I want to prove that a Postnikov tower is unique up to homotopy equivalence.
Edit Let us also assume all spaces to be $CW$-complexes.
A Postnikov tower is defined (on a base space $X$) as maps $X \rightarrow X_n$ and connecting maps $X_n \rightarrow X_{n-1}$ for which the following hold:
- The map $X \rightarrow X_n$ induces an isomorphism on $\pi_i$ for all $i < n$
- $\pi_i(X_n) = 0$ for all $i > n$
Suppose there exists two such towers $X_1, \cdots , X_n$ and $\overline{X_1}, \cdots , \overline{X_n}$.
There is a commutative diagram as follows: $$\require{AMScd} \begin{CD} X @>f>> X_n\\ @. {_{\rlap{h}}\style{display: inline-block; transform: rotate(30deg)}{{\xrightarrow[\rule{4em}{0em}]{}}}} @VVgV\\ @. \overline{X_n} \end{CD}$$
Passing the $\pi_i$ functor we get isomorphisms for each of the arrows (in other words the map $\pi_i(g):\pi_i(X_n) \rightarrow \pi_i(\overline{X_n})$ is well defined and indeed an isomorphism) This makes all the towers associated with a base space $X$ to be equivalent up to homotopy.

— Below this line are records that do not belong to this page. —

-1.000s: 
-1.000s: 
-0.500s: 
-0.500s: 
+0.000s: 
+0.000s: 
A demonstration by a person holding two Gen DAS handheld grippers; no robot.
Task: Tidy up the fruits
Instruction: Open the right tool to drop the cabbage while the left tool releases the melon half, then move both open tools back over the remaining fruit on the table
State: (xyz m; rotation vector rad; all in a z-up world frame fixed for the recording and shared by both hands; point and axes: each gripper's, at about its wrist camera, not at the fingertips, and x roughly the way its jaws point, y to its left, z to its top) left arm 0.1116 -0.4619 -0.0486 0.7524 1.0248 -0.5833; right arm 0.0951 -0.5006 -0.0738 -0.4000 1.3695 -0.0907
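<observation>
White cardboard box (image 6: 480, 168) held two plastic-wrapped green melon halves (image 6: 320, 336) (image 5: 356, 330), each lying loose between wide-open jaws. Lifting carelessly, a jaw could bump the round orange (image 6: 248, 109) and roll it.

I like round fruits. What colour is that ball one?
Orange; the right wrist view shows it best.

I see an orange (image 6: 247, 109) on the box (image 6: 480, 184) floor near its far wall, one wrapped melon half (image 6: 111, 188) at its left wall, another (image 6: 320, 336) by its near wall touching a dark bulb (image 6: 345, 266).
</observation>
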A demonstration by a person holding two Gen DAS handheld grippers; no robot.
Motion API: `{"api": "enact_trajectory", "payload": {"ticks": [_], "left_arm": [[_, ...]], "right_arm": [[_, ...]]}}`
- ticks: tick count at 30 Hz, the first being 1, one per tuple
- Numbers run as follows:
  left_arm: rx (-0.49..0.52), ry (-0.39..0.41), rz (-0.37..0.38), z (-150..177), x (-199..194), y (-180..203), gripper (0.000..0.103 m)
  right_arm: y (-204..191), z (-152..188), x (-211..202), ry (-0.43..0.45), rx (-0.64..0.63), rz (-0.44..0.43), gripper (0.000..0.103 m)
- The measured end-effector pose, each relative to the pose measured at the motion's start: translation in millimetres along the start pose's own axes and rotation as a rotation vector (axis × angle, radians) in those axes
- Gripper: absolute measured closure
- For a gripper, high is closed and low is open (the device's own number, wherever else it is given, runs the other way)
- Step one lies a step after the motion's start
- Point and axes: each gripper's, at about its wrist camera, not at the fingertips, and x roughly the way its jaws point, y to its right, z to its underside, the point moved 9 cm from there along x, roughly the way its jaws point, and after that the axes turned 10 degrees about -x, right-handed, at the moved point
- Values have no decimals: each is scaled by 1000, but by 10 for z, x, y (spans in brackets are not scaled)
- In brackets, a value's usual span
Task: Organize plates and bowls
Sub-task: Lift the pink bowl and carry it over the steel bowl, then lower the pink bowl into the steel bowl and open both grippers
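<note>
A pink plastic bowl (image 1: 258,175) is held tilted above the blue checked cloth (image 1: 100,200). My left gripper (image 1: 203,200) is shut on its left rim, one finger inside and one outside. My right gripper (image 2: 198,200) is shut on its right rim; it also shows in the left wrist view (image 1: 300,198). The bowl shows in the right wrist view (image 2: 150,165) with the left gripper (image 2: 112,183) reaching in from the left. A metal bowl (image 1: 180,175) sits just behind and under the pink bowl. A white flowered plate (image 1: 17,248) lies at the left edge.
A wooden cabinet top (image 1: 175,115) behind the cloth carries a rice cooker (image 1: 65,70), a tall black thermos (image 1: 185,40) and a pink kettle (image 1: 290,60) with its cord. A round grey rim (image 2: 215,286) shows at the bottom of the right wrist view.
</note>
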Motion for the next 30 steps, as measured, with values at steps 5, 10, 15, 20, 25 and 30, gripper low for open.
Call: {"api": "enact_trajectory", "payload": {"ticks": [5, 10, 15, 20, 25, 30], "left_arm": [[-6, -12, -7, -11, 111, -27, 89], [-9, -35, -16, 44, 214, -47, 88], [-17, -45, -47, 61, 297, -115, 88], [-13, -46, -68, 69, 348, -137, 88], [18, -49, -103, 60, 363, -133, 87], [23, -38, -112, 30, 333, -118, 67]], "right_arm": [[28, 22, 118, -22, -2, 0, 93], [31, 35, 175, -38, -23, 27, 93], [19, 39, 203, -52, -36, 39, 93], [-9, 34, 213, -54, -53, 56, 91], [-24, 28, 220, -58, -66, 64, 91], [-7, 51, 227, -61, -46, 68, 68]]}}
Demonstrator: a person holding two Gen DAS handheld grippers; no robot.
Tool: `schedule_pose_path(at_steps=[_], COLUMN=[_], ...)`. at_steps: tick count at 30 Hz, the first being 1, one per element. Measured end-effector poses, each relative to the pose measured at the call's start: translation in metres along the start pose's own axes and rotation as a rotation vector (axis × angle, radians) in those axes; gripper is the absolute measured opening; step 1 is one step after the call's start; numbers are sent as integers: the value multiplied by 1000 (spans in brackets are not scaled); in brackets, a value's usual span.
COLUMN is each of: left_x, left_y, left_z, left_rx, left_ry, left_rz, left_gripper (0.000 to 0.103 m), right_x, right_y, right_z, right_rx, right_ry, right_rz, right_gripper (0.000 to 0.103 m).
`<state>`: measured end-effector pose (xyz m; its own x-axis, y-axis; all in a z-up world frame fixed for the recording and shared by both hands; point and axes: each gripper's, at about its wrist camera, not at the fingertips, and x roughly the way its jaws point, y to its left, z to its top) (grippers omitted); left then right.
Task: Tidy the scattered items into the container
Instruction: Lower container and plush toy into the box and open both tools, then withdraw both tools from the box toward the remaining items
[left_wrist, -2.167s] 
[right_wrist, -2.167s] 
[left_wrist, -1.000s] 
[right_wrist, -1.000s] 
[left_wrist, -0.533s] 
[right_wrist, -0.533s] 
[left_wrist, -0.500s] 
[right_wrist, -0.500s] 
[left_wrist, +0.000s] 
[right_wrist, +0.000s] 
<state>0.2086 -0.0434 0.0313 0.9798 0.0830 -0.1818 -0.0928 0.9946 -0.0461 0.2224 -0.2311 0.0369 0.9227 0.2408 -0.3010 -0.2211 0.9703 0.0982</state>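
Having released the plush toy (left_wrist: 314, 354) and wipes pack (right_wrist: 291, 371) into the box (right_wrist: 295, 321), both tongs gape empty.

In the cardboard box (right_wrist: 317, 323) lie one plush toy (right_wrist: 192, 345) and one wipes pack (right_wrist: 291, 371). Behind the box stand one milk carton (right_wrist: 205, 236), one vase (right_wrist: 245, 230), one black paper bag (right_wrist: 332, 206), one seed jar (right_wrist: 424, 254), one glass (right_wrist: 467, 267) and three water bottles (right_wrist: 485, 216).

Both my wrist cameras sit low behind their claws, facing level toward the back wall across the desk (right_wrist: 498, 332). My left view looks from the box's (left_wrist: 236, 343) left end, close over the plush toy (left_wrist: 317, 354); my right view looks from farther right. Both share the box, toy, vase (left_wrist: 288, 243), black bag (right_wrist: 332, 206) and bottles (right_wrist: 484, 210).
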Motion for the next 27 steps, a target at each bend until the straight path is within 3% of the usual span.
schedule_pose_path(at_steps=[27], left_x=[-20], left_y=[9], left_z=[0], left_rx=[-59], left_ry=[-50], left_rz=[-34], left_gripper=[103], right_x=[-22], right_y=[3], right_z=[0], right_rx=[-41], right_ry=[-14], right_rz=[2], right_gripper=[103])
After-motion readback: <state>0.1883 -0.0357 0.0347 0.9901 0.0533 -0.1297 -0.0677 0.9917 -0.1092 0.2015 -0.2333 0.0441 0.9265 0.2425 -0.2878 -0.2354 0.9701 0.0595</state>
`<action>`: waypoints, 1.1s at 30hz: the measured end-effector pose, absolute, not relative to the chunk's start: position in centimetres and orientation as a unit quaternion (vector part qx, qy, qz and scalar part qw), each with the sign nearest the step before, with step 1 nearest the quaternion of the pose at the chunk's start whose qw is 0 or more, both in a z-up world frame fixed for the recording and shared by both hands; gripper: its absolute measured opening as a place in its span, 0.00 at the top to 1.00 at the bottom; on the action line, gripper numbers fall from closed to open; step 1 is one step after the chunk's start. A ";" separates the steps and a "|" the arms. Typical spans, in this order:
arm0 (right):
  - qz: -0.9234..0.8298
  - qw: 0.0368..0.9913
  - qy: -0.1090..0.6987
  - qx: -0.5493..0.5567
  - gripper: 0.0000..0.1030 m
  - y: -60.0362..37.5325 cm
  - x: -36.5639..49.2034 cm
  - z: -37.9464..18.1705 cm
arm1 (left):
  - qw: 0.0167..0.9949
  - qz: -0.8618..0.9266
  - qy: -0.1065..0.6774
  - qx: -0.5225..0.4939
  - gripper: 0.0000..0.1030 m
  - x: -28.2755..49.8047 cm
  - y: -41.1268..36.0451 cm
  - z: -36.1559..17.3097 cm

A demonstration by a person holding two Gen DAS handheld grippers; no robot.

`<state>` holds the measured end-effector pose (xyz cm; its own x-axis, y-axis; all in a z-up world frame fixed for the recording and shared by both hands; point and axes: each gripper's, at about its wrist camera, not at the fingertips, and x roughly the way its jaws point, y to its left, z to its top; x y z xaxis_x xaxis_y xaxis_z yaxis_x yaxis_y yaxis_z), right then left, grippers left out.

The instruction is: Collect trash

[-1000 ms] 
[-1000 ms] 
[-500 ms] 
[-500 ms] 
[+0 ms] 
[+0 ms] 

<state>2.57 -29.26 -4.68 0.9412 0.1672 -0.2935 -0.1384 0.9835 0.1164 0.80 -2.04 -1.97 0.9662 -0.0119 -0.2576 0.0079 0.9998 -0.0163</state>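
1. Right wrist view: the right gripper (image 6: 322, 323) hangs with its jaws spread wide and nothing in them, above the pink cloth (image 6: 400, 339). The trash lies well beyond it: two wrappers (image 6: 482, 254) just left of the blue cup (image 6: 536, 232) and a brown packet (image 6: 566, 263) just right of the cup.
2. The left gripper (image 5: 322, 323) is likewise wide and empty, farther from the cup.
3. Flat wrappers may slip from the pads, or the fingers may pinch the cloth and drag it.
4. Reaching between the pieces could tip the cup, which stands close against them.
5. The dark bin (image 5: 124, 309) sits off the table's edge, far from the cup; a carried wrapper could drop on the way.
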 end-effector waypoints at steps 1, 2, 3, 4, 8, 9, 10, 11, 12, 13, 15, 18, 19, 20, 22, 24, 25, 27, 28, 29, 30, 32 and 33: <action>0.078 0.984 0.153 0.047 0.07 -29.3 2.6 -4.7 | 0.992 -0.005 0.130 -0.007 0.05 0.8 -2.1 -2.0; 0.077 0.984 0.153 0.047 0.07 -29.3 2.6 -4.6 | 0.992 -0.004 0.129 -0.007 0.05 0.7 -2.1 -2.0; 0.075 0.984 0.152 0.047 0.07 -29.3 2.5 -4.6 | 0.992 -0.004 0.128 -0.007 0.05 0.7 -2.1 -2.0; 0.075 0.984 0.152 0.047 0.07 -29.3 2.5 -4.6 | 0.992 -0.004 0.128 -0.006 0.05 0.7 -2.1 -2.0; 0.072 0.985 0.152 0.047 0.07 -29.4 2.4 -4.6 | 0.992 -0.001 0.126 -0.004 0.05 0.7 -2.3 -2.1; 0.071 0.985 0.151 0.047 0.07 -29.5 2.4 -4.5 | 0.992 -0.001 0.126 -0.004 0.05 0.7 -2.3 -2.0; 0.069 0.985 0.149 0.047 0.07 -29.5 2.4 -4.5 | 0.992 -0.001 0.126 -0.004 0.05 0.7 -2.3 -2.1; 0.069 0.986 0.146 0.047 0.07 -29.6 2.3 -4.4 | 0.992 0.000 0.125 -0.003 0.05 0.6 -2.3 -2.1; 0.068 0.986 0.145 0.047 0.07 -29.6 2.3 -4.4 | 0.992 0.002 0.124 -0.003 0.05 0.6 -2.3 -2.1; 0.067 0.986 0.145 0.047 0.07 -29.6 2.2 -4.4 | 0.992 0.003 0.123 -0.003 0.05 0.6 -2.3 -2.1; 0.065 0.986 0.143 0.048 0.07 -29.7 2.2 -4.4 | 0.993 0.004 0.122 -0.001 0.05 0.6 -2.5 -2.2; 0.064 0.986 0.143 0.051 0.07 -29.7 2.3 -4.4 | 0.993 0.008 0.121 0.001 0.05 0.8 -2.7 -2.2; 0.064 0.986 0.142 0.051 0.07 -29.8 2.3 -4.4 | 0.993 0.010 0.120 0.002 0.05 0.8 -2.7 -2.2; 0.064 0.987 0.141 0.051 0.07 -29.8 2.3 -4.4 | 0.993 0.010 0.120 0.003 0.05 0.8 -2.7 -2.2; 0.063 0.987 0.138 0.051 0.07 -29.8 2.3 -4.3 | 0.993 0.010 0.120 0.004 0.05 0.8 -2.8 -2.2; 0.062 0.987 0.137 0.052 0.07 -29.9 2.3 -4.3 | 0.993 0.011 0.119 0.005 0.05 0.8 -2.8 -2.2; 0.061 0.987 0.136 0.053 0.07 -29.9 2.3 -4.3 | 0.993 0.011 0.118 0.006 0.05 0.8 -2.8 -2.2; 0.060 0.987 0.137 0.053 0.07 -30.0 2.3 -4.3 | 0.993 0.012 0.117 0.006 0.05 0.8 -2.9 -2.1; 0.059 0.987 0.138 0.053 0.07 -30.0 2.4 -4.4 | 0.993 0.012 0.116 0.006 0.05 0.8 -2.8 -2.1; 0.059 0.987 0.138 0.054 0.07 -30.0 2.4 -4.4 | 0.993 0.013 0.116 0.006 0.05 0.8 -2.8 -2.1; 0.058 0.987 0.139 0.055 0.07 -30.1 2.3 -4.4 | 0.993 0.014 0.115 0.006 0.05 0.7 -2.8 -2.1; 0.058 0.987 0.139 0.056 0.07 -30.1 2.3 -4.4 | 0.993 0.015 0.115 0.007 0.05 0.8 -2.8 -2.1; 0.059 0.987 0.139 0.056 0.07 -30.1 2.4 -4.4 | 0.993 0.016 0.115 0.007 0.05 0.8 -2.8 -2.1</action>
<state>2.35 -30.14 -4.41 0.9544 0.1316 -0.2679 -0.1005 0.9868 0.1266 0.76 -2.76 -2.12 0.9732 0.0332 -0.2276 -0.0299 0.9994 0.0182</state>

I believe that this proof is flawed. Is there any way I can use an analogous argument?
Edit: Let us define the map $g$ such that it proves weak homotopy equivalence and then maybe I can use the Whitehead's theorem which says that for $CW$- complexes homotopy equivalence is the same as weak homotopy equivalence.
Let $f_*: \pi_i(X) \rightarrow \pi_i(X_n)$ and $h_*:\pi_i(X) \rightarrow \pi_i(\overline{X_n})$. Now if $\require{AMScd} \pi_i(X) \ni [\alpha] \mapsto [\beta] \in \pi_i(X_n)$ (under $f_*$) and $\require{AMScd} \pi_i(X) \ni [\alpha] \mapsto [\sigma] \in \pi_i(\overline{X_n})$ (under $h_*$) then $\require{AMScd} \pi_i(X_n) \ni [\beta] \mapsto [\sigma] \in \pi_i(\overline{X_n})$ (under $g_*$)
Thus making it weakly homotopy equivalent?
Edit: To see that $g_n$ indeed exists with the following properties we shall define it to be $h_n(f_n^{-1})$. Since the homotopy functor $\pi_i$ respects compositions (and $\pi_i(f)$ and $\pi_i(h)$ are both isomorphisms) we have that $\pi_i(g_n)$ is also an isomorphism.
I don't know how to frame it in a better way but here is an example: $$G \overset{\cong} \longrightarrow \overline{G} \overset{\cong} \longrightarrow K$$ where both the morphisms are isomorphisms. Now since $\overline{G} \rightarrow K$ is an isomorphism so is its inverse $K \rightarrow \overline{G}$ and similarly for the pair $G$ and $\overline{G}$ we see that the composition $G \rightarrow K$ should also be an isomorphism.
However I believe I am assuming some things (like continuity of $f,h$ etc). Is there any way to wind things up?